EXERCISE: Please reproduce the full listing exactly, with nothing added.

= Beginning of Section =

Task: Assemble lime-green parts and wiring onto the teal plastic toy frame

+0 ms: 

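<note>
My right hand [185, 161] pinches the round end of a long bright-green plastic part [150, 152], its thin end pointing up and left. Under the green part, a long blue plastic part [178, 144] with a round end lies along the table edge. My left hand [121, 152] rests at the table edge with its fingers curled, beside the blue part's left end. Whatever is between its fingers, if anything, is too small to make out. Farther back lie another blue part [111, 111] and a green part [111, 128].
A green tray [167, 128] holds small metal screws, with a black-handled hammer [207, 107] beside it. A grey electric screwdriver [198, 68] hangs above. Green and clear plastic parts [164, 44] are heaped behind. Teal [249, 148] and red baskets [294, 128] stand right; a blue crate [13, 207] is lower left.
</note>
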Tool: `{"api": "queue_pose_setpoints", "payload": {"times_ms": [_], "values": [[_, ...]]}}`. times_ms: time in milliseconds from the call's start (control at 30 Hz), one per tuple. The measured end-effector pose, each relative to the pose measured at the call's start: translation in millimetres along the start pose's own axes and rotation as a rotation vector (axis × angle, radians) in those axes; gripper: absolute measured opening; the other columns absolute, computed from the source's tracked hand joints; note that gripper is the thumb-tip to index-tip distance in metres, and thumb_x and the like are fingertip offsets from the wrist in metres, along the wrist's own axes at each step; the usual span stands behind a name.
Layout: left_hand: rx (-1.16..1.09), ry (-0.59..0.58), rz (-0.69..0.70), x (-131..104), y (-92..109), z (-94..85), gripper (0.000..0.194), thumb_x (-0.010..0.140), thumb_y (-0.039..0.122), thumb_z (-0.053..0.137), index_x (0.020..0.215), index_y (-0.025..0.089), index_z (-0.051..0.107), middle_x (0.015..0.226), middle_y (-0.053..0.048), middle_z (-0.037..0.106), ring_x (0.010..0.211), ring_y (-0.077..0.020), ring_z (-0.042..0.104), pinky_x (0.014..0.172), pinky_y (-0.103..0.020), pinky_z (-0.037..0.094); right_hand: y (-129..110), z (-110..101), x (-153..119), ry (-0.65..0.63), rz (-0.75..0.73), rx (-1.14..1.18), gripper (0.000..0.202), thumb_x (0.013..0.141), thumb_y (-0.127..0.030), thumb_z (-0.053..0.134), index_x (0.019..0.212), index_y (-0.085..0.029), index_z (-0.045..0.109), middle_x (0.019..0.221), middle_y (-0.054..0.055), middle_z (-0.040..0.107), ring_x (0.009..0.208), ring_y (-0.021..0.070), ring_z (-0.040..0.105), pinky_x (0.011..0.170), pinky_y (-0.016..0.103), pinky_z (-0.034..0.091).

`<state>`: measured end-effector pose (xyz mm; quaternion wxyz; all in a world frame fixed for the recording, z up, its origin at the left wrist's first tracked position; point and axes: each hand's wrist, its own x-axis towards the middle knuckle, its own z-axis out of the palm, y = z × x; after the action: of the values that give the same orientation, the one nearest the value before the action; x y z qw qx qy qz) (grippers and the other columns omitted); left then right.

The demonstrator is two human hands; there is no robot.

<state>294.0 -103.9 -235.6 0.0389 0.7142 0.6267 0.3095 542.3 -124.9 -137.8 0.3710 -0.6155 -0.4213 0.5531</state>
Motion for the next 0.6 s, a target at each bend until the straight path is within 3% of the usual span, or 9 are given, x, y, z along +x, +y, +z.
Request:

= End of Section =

EXERCISE OUTPUT:
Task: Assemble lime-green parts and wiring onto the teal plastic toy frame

+0 ms: 

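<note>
My right hand [185, 161] pinches the round end of a long bright-green plastic part [150, 152], its thin end pointing up and left. Under the green part, a long blue plastic part [178, 144] with a round end lies along the table edge. My left hand [121, 152] rests at the table edge with its fingers curled, beside the blue part's left end. Whatever is between its fingers, if anything, is too small to make out. Farther back lie another blue part [111, 111] and a green part [111, 128].
A green tray [167, 128] holds small metal screws, with a black-handled hammer [207, 107] beside it. A grey electric screwdriver [198, 68] hangs above. Green and clear plastic parts [164, 44] are heaped behind. Teal [249, 148] and red baskets [294, 128] stand right; a blue crate [13, 207] is lower left.
</note>
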Tool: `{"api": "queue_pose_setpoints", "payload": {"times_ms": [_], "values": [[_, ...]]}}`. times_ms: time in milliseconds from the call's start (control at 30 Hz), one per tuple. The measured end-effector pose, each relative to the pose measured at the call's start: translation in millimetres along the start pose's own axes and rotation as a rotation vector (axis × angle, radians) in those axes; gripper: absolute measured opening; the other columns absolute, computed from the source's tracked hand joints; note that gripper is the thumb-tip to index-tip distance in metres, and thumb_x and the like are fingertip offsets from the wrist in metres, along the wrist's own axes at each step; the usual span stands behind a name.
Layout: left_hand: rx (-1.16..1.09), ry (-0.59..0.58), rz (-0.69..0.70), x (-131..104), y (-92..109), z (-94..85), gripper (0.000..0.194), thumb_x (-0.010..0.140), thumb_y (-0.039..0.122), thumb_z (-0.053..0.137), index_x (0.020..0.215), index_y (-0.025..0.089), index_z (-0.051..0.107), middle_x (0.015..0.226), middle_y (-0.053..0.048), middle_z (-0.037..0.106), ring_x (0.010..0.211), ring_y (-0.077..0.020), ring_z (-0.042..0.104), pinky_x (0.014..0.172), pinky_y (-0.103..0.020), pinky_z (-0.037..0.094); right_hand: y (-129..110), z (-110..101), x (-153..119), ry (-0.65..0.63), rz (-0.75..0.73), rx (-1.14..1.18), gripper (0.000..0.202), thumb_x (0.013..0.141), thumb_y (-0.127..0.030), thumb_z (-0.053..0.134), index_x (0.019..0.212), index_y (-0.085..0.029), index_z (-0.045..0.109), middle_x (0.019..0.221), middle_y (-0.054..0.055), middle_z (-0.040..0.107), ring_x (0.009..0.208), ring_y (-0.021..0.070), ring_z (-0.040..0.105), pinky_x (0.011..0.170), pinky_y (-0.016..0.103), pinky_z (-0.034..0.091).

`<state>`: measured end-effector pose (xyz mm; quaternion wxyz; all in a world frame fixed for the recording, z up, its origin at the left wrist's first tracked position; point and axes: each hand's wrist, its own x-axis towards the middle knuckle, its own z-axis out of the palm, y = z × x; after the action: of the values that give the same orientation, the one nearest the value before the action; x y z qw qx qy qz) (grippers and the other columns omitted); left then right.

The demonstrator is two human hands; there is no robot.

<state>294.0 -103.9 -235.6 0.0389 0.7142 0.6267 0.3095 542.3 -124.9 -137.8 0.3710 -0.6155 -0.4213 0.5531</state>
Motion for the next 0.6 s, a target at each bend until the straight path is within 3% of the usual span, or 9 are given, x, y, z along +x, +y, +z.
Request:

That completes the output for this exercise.